=== Problem description ===
Go through the material underneath and show every line where the string "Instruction" occurs.

===

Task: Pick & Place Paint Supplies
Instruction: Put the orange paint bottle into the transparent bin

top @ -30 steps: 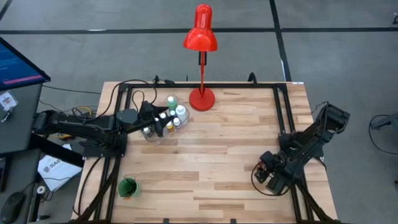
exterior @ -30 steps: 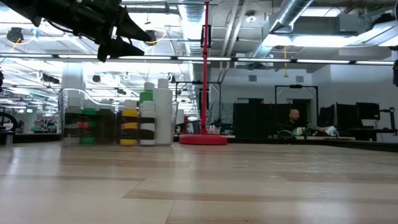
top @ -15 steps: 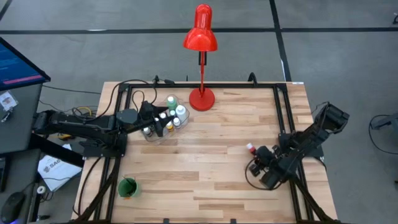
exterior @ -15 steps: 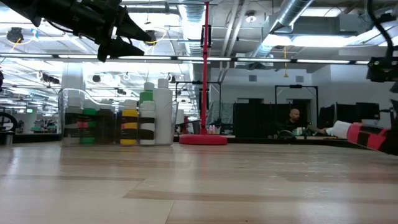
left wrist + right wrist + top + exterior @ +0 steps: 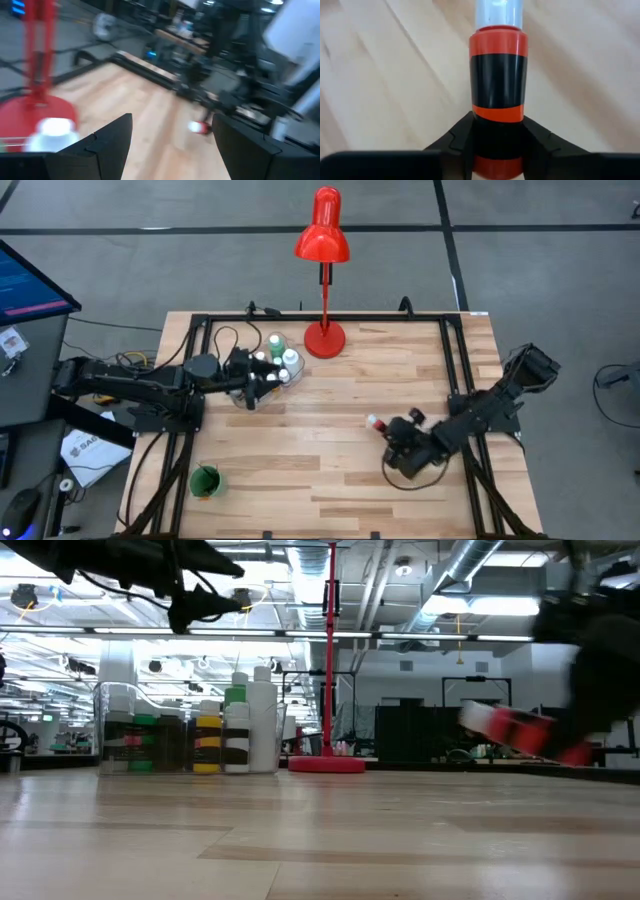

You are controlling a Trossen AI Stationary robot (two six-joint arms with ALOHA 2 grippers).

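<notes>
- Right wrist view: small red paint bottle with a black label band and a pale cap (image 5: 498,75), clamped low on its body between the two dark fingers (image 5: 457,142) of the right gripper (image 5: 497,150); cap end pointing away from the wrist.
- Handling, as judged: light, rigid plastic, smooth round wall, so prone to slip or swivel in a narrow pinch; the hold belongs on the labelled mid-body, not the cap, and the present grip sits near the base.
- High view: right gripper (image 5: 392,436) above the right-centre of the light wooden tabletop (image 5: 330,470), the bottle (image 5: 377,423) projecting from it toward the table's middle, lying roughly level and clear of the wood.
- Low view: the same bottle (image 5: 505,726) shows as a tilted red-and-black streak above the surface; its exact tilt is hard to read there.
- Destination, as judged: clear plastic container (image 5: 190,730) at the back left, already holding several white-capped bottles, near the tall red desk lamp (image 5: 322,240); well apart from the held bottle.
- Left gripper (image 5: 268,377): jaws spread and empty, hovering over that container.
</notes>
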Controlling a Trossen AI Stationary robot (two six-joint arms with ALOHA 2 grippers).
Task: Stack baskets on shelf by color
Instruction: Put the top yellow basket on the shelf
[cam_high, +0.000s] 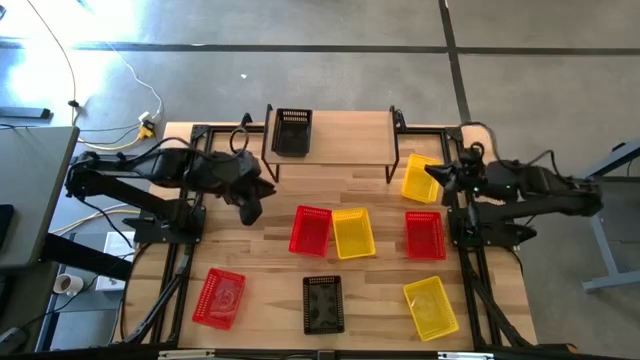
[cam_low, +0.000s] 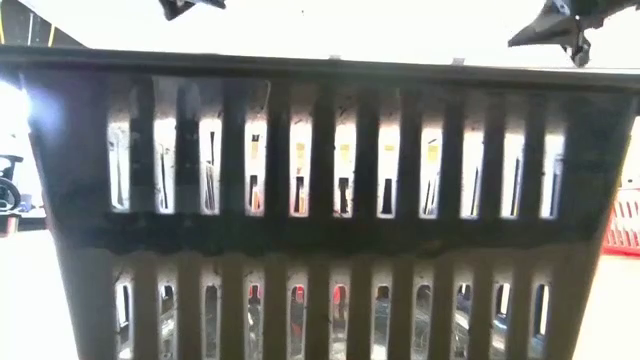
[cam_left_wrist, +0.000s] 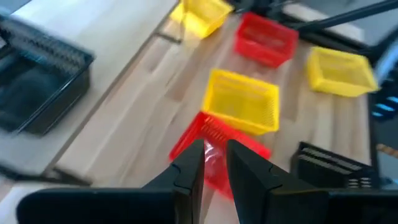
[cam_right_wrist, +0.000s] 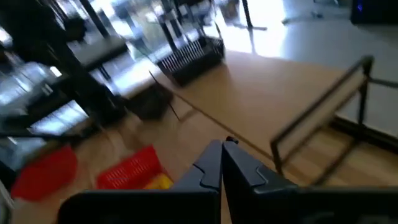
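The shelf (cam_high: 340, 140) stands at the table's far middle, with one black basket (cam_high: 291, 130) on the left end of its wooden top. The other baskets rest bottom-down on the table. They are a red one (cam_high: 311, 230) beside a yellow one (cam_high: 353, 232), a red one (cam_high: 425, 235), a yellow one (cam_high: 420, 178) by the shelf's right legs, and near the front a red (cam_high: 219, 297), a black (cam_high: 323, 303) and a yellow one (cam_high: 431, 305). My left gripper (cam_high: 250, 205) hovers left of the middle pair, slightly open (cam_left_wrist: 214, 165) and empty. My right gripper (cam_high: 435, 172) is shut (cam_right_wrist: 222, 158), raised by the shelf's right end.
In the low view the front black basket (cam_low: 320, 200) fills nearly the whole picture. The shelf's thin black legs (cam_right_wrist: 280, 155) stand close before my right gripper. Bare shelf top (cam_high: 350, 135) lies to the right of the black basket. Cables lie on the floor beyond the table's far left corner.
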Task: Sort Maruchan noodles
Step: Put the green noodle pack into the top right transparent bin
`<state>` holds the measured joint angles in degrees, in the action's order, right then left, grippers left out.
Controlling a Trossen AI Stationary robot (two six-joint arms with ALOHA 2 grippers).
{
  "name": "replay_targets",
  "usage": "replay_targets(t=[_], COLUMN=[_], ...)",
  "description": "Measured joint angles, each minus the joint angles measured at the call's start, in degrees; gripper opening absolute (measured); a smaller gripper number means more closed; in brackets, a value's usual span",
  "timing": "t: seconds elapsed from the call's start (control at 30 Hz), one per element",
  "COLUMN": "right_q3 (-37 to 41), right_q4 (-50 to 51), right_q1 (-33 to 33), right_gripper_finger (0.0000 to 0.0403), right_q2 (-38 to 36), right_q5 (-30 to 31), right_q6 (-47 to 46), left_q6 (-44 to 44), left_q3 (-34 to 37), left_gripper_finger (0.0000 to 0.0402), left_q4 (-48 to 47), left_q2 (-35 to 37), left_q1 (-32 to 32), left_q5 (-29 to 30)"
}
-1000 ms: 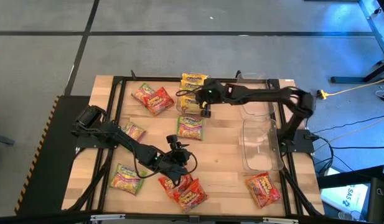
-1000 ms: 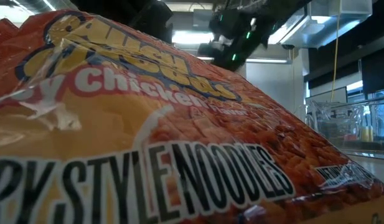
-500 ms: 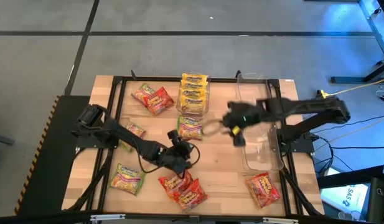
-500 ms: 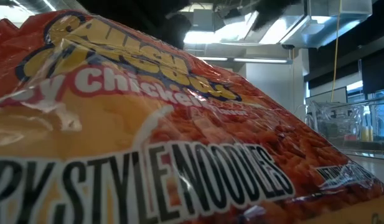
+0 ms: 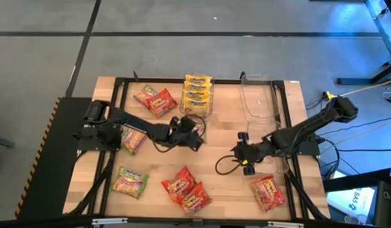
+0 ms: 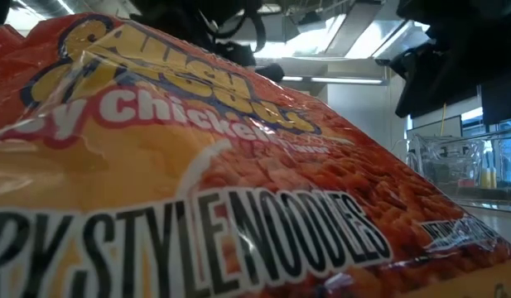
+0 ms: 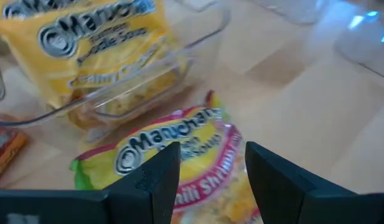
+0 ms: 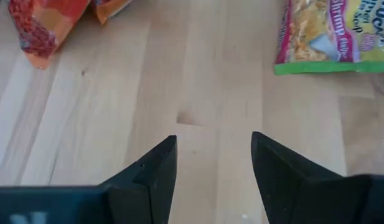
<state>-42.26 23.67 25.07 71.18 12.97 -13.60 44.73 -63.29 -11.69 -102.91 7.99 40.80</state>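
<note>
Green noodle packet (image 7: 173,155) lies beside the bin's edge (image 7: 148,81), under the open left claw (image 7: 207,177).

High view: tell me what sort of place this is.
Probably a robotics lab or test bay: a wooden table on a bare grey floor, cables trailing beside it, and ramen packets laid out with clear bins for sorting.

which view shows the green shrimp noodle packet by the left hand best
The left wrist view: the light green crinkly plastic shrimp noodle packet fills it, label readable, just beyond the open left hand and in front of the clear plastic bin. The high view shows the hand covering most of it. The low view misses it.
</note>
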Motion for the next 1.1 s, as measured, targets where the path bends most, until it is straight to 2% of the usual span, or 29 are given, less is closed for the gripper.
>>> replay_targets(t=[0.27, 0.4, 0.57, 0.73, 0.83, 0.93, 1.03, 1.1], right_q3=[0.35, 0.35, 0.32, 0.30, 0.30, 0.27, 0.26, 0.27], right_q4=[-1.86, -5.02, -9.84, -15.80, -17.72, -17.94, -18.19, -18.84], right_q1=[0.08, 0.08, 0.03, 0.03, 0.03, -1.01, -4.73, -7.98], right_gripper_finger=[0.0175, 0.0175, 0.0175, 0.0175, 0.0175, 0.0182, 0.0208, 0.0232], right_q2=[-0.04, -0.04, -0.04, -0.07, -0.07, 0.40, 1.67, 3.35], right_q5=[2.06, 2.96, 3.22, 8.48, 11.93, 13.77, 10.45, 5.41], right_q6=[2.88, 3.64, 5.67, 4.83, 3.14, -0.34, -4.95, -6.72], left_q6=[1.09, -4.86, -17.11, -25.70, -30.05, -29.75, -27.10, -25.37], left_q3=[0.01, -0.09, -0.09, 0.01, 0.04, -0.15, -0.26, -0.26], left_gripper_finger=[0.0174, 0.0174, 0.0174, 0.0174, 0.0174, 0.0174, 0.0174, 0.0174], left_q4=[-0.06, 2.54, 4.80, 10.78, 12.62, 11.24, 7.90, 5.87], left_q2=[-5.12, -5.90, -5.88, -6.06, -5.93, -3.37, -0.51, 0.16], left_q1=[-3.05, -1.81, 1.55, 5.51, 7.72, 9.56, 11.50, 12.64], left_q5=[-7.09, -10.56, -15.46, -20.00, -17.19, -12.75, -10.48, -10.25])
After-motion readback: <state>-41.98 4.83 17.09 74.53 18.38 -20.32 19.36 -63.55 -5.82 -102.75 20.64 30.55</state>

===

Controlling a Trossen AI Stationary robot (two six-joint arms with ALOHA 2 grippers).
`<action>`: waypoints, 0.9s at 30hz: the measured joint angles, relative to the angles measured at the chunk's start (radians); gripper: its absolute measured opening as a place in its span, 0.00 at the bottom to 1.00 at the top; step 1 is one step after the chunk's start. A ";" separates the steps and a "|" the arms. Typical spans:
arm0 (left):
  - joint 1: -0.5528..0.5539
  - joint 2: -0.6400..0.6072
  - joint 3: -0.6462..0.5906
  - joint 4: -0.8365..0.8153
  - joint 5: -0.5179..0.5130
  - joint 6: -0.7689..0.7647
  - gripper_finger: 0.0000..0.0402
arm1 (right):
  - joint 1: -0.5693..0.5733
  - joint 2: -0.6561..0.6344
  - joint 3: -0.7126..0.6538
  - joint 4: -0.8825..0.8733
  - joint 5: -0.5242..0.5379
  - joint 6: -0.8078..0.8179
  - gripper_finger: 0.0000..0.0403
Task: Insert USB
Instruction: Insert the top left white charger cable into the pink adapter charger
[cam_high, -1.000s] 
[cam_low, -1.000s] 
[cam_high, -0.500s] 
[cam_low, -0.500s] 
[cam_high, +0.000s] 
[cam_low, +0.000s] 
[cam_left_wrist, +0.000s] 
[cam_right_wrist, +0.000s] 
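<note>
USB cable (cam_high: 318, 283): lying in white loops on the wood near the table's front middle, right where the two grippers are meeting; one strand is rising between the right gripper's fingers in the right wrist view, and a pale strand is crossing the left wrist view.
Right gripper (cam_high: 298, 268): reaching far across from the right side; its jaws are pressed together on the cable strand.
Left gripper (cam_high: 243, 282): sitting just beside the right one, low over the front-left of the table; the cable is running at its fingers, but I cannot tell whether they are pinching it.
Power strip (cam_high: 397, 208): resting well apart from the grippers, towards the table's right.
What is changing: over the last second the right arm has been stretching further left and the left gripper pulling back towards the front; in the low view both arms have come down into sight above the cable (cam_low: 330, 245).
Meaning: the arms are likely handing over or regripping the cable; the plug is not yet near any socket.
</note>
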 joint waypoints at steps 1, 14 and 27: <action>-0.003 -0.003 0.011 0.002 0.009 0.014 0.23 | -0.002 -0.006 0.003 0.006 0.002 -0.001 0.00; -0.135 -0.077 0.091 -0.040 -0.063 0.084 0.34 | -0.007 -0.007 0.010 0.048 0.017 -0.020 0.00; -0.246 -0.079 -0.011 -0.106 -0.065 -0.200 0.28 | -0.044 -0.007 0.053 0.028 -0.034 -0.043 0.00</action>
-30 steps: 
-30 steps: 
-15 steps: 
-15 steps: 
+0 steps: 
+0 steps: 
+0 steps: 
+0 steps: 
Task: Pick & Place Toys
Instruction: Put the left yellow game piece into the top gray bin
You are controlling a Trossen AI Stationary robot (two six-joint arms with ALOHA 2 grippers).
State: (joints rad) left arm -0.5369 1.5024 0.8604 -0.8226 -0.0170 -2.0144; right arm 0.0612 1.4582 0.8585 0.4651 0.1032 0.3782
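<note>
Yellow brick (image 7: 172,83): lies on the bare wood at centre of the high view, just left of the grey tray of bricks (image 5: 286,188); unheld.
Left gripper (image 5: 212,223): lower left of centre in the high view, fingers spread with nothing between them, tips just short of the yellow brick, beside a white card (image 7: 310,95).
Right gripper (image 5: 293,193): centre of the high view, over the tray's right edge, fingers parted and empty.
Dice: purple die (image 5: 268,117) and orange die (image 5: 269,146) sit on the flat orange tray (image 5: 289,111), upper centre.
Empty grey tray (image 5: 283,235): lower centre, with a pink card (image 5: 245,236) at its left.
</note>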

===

=== Solution for this task ===
Instruction: Put the orange paint bottle into the transparent bin
Instruction: Put the top yellow basket on the shelf
Instruction: Insert the top left white charger cable into the pink adapter charger
Instruction: Put the left yellow game piece into the top gray bin

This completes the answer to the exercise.